I sat down and tapped the manuscript with my fingers.

"It's not here," I said. "Why did you leave it out?"

He took a big gold watch out of his pocket and turned it about in his hand. The case was covered with an inscription.

"Well, Sir Henry," he said, "the boys in the department think a good deal of me. I shouldn't like them to know how a dirty tramp faked me at Atlantic City. I don't mind telling you, but I couldn't print it in a memoir."

He went directly ahead with the story and I was careful not to interrupt him:

"I was sitting in a rolling chair out there on the Boardwalk before the Traymore. I was nearly all in, and I had taken a run to Atlantic for a day or two of the sea air. The fact is the whole department was down and out.
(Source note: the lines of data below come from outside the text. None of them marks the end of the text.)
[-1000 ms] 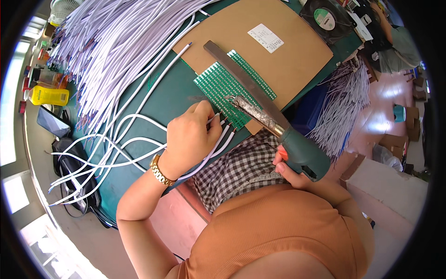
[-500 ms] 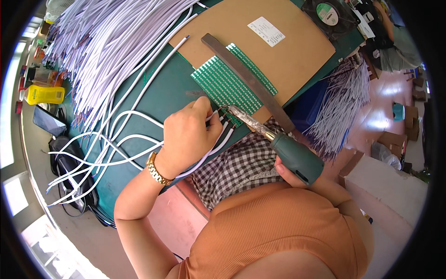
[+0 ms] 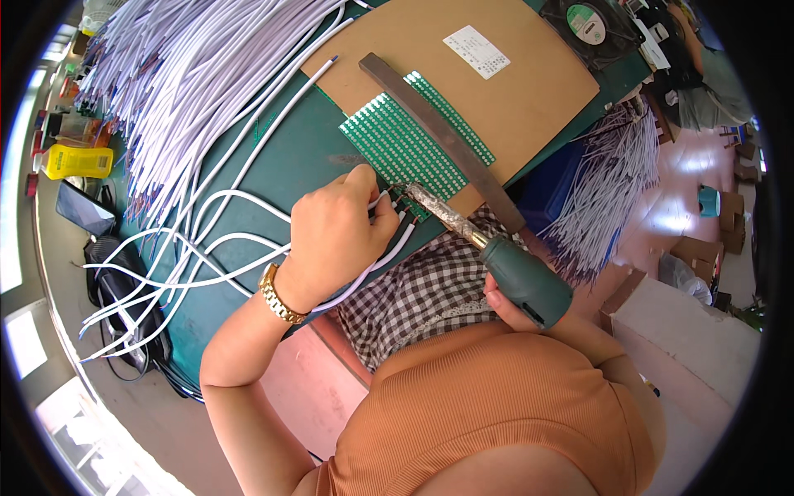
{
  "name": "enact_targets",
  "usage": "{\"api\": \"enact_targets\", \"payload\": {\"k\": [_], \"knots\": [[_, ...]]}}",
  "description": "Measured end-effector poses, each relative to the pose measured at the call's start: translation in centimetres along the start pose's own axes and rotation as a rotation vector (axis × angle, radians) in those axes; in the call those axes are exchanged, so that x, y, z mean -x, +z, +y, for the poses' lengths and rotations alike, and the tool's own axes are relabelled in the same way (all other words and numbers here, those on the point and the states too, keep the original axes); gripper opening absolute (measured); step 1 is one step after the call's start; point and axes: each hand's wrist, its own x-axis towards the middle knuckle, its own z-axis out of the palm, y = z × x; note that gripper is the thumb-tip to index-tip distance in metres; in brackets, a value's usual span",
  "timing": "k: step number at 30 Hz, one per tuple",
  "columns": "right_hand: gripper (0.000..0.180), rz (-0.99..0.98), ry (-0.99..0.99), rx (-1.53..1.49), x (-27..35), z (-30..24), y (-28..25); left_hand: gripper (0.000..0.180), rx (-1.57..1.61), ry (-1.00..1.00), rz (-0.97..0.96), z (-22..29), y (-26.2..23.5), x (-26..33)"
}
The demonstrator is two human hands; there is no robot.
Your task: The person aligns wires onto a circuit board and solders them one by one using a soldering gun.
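Observation:
My left hand (image 3: 343, 227) is closed in a pinch on a white cable (image 3: 383, 198), its end at the near edge of a green circuit board (image 3: 405, 145) with rows of pads. My right hand (image 3: 509, 310) grips the dark green handle of a soldering iron (image 3: 527, 281), most of its fingers hidden behind the handle. The iron's crusted barrel slants up and left, its tip at the board's edge beside the pinched cable. Other white cables end along that same edge. A dark flat bar (image 3: 442, 140) lies across the board, over a brown cardboard sheet (image 3: 529, 99).
A large bundle of white cables (image 3: 207, 74) covers the far left of the green table (image 3: 273, 169). A yellow bottle (image 3: 78, 162), a phone (image 3: 85, 207) and a black case (image 3: 116, 281) sit at the left edge. A fan (image 3: 587, 31) stands far right; more cables (image 3: 595, 198) hang below it.
Both hands stay almost where they were. The soldering iron has shifted very slightly up and left, its tip still at the board's edge.

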Motion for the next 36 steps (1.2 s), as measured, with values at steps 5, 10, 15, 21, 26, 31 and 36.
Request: {"api": "enact_targets", "payload": {"k": [5, 10, 15, 21, 26, 31, 36], "knots": [[0.008, 0.033, -0.065, 0.040, 0.2, 0.5, 0.2, 0.015, 0.000, -0.011, 0.005, 0.0, 0.0, 0.0], [0.012, -0.057, -0.040, 0.010, 1.3, 2.4, -0.6, 0.015, 0.020, -0.027, 0.014, 0.1, 0.1, -0.1], [0.039, -0.009, -0.212, -0.143, 0.9, 2.6, -0.9, 0.015, 0.016, -0.031, 0.002, 0.1, 0.0, -0.1], [0.035, -0.006, -0.200, -0.133, 0.5, 2.1, -1.0, 0.015, 0.023, -0.040, 0.010, 0.2, 0.0, 0.1], [0.034, 0.037, -0.146, -0.194, 0.1, 1.9, -1.0, 0.015, 0.022, -0.029, -0.035, -0.1, -0.3, -0.1], [0.031, 0.078, -0.190, -0.193, -0.4, 1.8, -0.9, 0.016, -0.028, -0.019, -0.020, 0.3, -0.2, 0.4], [0.031, 0.026, -0.184, -0.079, 0.3, 3.0, -1.5, 0.016, -0.242, 0.173, -0.042, 1.0, -2.6, -0.1]]}}
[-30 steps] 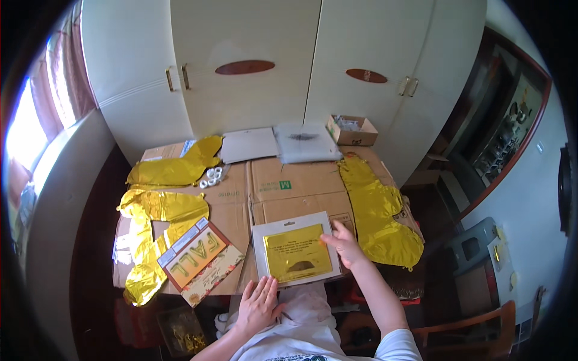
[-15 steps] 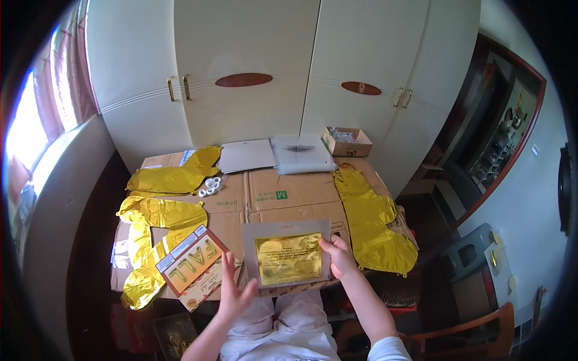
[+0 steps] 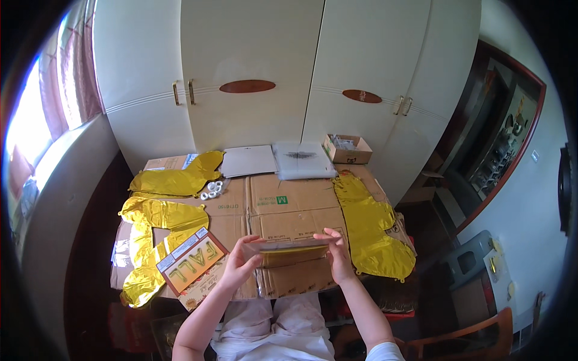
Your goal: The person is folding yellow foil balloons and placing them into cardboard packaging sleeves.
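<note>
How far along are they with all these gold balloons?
Several flat gold foil balloons already lie unpacked on the cardboard-covered table. In hand: the left hand and right hand hold a clear packet with gold foil inside, lifted edge-on. Left: that packet looks unopened, another printed packet lies beside it, and no balloon looks inflated.

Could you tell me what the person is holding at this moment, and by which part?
Both hands hold a flat clear packet with a gold sheet inside, tilted above the cardboard: left hand at its left end, right hand at its right end.
</note>
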`<state>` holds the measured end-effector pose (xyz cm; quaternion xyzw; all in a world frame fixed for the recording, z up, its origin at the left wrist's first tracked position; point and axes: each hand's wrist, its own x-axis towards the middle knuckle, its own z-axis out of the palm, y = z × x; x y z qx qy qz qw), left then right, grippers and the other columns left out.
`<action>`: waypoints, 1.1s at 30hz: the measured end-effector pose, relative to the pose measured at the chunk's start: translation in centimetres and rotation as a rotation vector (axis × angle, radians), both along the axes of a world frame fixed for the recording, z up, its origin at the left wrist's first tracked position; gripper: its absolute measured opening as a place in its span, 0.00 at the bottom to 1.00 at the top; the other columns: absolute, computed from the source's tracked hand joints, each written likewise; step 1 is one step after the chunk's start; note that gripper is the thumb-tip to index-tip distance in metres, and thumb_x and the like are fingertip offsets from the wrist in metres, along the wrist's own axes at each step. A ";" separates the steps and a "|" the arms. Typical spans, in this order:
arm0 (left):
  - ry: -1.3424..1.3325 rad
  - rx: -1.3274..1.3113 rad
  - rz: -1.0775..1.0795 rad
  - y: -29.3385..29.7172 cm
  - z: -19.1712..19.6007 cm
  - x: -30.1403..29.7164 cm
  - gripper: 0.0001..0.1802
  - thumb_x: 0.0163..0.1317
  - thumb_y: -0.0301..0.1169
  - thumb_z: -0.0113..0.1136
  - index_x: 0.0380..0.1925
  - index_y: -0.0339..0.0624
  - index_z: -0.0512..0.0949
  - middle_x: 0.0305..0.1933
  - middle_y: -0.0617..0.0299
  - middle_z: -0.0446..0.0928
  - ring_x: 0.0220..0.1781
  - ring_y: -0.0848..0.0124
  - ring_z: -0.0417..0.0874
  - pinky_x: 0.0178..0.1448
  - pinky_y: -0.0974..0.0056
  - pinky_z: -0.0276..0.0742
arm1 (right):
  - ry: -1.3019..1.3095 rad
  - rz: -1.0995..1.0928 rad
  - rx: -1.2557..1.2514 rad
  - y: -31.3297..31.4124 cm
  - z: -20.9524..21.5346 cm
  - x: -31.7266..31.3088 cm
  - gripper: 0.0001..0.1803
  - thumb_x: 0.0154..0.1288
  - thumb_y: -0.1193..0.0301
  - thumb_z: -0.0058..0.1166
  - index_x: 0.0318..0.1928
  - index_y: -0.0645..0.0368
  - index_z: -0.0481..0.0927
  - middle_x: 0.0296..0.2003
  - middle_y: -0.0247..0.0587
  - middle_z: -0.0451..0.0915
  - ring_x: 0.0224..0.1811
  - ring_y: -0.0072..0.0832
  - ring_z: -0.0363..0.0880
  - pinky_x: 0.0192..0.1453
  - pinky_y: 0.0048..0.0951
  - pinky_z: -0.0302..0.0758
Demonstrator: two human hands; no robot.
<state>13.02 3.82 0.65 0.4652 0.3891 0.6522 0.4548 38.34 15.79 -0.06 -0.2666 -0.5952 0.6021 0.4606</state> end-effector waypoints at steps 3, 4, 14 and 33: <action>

You may remember what we were up against; it finally got into the newspapers.

"The government plates of the Third Liberty Bond issue had disappeared. We knew how they had gotten out, and we thought we knew the man at the head of the thing. It was a Mulehaus job, as we figured it.

"It was too big a thing for a little crook. With the government plates they could print Liberty Bonds just as the Treasury would. And they could sow the world with them."

He paused and moved his gold-rimmed spectacles a little closer in on his nose.

"You see these war bonds are scattered all over the country. They are held by everybody. It's not what it used to be, a banker's business that we could round up. Nobody could round up the holders of these bonds.

"A big crook like Mulehaus could slip a hundred million of them into the country and never raise a ripple."

He paused and drew his fingers across his bony protruding chin.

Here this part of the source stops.